Lawrence read about the death of Lady Felicity Fanshawe in the Evening Standard, which appeared in the studio two days after the event, wrapped around a bunch of dahlias Edith had bought.
He had heard about it already, from Sam, in the kind of scurrilous, speculative detail that newspapers were forbidden from going into. Especially respectable newspapers like the Standard, which had simply stated that twenty-one-year-old Lady Felicity had been discovered by her maid in the bath, and the cause of death was drowning. A bland mention of the fact that she was part of the group referred to as ‘The Bright Young People’, famed for their ‘extravagant parties and lavish lifestyle’ was the closest it came to mentioning the combination of drink and drugs that, according to Sam, had brought about her end.

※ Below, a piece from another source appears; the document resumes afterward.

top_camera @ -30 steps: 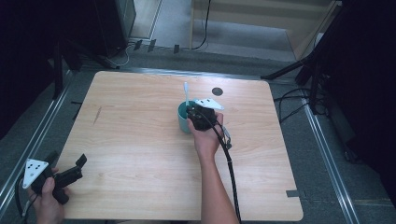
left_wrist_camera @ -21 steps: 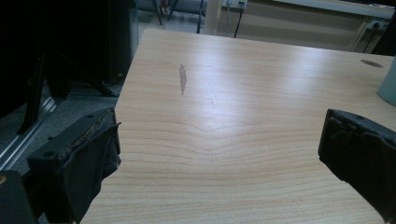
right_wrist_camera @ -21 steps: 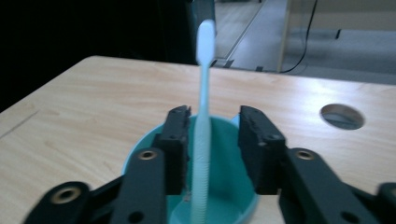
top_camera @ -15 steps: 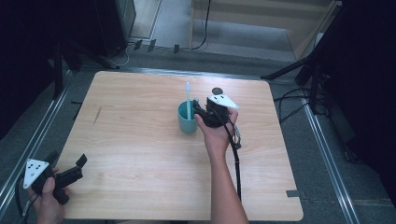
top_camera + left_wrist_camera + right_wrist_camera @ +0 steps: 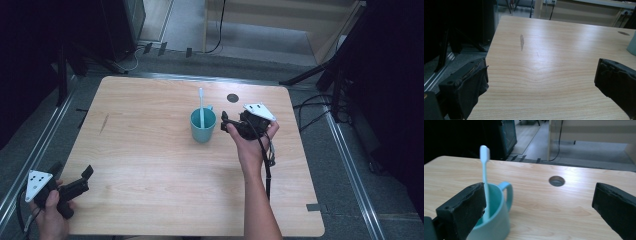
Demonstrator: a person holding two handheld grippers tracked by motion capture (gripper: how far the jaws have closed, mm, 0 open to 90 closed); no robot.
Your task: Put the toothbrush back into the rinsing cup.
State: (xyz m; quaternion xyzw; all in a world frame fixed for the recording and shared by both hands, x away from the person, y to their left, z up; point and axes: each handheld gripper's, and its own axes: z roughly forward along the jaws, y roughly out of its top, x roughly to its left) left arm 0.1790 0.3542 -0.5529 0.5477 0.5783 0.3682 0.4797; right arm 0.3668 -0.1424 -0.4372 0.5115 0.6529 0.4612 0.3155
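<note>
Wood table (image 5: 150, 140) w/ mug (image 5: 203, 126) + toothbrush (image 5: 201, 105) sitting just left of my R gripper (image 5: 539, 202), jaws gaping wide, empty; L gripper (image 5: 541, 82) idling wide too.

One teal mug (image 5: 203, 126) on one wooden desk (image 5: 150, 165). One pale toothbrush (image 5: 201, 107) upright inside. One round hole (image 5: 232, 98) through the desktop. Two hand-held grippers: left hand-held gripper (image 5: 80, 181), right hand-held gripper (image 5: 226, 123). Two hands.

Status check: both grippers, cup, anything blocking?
Right gripper open, empty, beside the cup. Left gripper open at near table corner. Toothbrush upright in cup. Nothing in the way.
</note>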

Lawrence would never have imagined that the premature death of a society girl he had never met would have an impact on him. But it did. Selina had spoken about her so much, with such affection, and he knew that her death would be a huge and terrible blow. He desperately wanted to comfort her and willed her to appear at the studio, as she sometimes did in the evenings after Edith had left. Day after day he waited, and compassion tipped into concern, then slipped towards despair.
Why didn’t she come?
The worst thing was his helplessness. Or, more specifically, the painful truth it brought home, which was that the threads that connected them were gossamer-fine and easily broken. Since Selina’s birthday he had allowed himself to start believing that it might just be possible for them to be together, somehow; that they could find a way. But the tragedy of Flick Fanshawe’s death was like an explosion in the No Man’s Land between them, and in its aftermath he felt like he was left on the opposite edge of an immense crater with no way of reaching her, or knowing if she was all right.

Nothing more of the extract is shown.